Office Depot to Add Speech Recognition to Ordering Options
Office Depot, Delray Beach, FL, an operator of office supply stores, for the past six months has been testing speech recognition technology to help customers locate a store or order a catalog. The company will now allow customers to place orders, determine the availability and pricing of products and check the status of their orders.
The speech recognition service, provided by NetByTel, Boca Raton, FL, also will allow customers to determine the component products they need for existing equipment.
While the company hopes the system reduces call center costs by lowering the percentage of calls handled by a live operator, Office Depot views the speech recognition technology as a replacement service for customers who might order from the Office Depot Web site but are away from their computers.
Ken Jackowitz, vice president of business systems at Office Depot, said the speech recognition technology has been well received during the six months it has been available. He said about 13 percent of callers are choosing to use the system, which is more than his prediction that 5 percent to 8 percent would use speech recognition.

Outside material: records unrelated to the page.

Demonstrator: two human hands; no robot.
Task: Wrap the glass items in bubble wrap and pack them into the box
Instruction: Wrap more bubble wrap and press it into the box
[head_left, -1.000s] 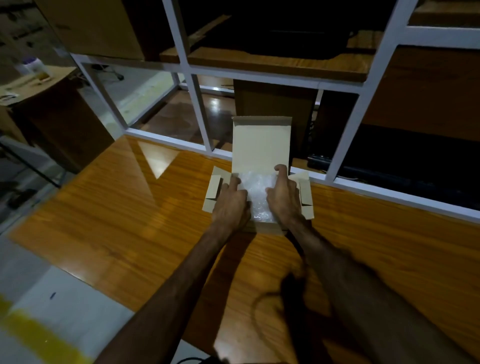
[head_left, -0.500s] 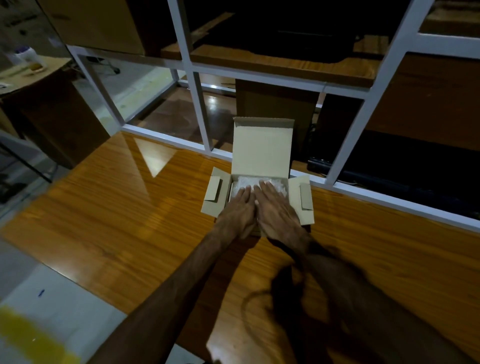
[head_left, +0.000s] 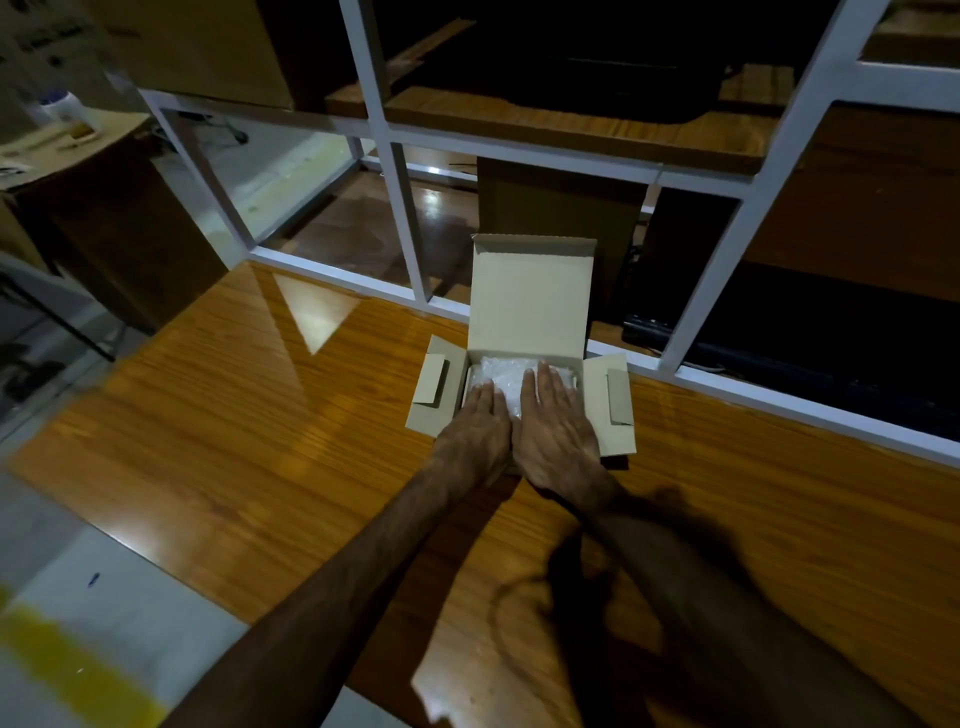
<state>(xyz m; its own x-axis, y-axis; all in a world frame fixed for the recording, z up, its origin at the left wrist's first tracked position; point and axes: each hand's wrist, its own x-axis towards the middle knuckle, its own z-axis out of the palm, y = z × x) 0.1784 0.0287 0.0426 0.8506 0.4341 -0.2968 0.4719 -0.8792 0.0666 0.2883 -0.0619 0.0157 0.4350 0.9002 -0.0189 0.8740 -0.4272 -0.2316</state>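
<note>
A small cardboard box (head_left: 530, 301) stands open on the wooden table (head_left: 260, 415), its lid upright at the back and its side flaps spread out. Inside lies a white bubble-wrap bundle (head_left: 501, 374); whatever it holds is hidden. My left hand (head_left: 478, 426) and my right hand (head_left: 553, 421) lie side by side, flat, with straight fingers pressing down on the bundle. They cover most of the box's opening.
A white metal frame (head_left: 410, 249) with glass panes runs along the table's far edge just behind the box. Dark shelves and a brown carton (head_left: 561, 208) sit beyond it. The table's near left edge drops to a grey floor with a yellow stripe (head_left: 67, 670).
A second ago my hands were apart at the box's sides, fingers on the wrap's edges. They have since come together and flattened on top of the bundle.
</note>
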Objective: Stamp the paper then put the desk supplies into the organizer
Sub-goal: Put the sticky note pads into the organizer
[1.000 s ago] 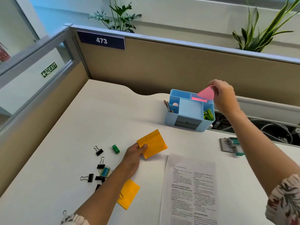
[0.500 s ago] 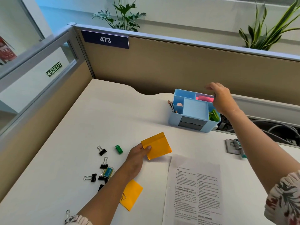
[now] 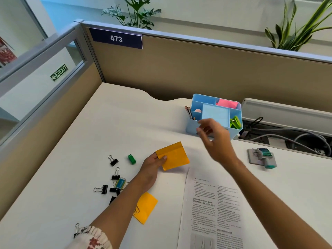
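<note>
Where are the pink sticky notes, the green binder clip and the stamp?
pink sticky notes point(image 3: 227, 103), head view, middle of the pad's top face.
green binder clip point(image 3: 131, 159), head view, centre of its body.
stamp point(image 3: 264, 153), head view, its green body.

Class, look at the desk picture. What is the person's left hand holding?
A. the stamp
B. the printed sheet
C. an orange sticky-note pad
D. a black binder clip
C: the left hand pinches a corner of the orange sticky-note pad, while the stamp sits untouched at the right.
</note>
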Motion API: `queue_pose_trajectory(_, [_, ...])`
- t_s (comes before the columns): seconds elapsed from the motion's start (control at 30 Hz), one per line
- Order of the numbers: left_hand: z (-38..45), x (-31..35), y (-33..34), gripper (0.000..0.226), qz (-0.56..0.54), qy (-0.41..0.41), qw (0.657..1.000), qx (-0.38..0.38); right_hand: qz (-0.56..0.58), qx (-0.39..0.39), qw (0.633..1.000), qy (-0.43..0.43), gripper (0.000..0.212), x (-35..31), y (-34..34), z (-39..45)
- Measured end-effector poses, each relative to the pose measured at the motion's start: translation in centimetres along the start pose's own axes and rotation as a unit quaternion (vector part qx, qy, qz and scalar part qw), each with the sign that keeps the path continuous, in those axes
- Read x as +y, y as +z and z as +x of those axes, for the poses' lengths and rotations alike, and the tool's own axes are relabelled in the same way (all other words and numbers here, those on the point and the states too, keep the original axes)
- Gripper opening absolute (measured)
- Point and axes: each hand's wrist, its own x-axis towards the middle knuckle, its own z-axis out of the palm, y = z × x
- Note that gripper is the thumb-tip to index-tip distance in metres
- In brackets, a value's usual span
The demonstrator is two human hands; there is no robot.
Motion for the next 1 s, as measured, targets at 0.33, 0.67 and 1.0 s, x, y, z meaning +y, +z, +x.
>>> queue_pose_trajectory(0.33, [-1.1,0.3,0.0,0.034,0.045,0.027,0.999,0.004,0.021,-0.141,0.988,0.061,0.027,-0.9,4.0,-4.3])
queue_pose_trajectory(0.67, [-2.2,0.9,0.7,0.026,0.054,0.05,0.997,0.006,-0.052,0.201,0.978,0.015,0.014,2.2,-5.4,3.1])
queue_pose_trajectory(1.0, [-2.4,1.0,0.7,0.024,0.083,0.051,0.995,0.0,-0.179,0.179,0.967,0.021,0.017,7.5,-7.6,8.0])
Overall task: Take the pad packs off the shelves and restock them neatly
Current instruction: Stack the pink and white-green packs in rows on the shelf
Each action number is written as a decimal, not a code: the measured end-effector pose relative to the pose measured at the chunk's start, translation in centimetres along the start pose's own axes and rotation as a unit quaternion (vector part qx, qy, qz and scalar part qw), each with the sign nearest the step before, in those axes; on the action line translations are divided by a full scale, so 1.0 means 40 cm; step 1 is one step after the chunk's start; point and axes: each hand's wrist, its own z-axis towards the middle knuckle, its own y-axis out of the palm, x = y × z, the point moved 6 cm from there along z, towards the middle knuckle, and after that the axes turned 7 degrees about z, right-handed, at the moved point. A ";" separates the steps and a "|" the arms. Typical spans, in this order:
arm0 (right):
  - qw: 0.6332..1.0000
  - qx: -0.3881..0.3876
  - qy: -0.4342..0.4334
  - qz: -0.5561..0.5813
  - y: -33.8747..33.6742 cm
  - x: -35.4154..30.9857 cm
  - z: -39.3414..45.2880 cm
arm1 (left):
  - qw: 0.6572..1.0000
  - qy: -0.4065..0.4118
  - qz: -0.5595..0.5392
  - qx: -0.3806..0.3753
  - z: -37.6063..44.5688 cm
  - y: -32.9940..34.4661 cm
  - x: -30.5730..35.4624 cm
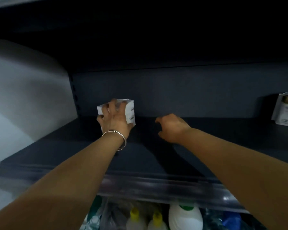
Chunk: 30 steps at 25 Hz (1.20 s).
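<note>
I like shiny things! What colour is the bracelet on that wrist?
Silver. The bracelet on the left wrist shows best in the head view.

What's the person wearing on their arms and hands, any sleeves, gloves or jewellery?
Both forearms are bare, with no sleeves in view and no gloves. The left hand has a thin silver-coloured bangle round its wrist. The right hand and its wrist show no jewellery.

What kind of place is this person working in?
Probably a shop aisle: a dark metal shelf with a price-label strip along its front edge, a white pad pack under the left hand, and cleaning bottles below.
</note>
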 end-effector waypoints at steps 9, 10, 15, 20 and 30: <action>0.999 -0.016 0.010 -0.026 0.047 -0.006 0.069 | 0.955 -0.208 -0.203 -0.062 0.046 0.098 -0.081; 0.999 -0.018 0.012 -0.026 0.046 -0.001 0.069 | 0.957 -0.205 -0.200 -0.054 0.045 0.098 -0.073; 0.999 -0.012 0.023 -0.026 0.020 0.050 0.034 | 0.956 -0.170 -0.233 -0.045 0.030 0.088 0.027; 0.997 0.006 0.062 -0.041 -0.050 0.184 -0.061 | 0.958 -0.117 -0.253 -0.064 -0.009 0.072 0.220; 0.975 0.065 0.194 -0.081 -0.232 0.637 -0.323 | 0.942 -0.040 -0.320 -0.092 -0.141 0.052 0.715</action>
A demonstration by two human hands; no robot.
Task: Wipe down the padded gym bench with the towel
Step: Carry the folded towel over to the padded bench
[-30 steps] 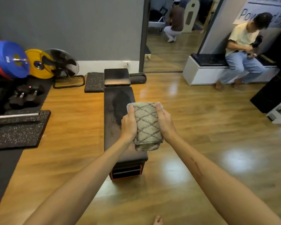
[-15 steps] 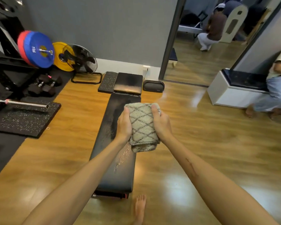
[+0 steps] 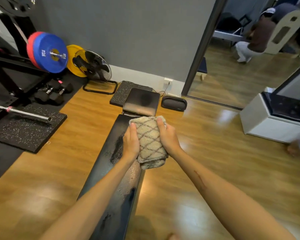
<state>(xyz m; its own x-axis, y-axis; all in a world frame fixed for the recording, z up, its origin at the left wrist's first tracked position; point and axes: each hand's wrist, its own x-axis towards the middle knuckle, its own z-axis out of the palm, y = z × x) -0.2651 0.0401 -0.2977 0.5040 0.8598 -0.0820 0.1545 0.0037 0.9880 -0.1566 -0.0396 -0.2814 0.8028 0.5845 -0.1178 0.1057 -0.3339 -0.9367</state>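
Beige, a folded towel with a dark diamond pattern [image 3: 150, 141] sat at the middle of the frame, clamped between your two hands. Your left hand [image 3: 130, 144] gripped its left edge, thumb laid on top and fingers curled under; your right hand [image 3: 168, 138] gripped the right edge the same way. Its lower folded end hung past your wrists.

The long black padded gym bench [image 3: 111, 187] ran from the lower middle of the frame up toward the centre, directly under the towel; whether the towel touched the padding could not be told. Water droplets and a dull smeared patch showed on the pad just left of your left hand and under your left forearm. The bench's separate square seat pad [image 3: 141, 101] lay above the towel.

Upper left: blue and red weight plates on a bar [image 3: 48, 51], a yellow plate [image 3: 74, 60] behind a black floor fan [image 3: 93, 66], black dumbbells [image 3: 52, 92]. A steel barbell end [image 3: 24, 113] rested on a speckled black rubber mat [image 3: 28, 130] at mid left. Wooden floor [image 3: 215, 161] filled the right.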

He declined to disclose total call volumes.
Customers have the option of speaking to a live sales agent at any time during a call by saying the word "operator." The system will also transfer a caller to an operator if it has difficulty understanding a customer's voice.
He is confident in the system's ability to handle hard-to-hear calls. If it cannot understand a command, it apologizes and asks the caller to repeat it. If it still cannot understand the caller, the call is transferred to a live operator.
"Based on the early preliminary results, on a scale of one to five, with five being the best, everything was coming up above three," he said.
"What that ostensibly is giving you is e-commerce without the Web.
"For Office Depot there is very little work required because we are using what already had been done for other transactions," said Jackowitz.
The speech recognition system uses the same protocols as the Web to connect with the company's back-end order-entry system, Jackowitz said.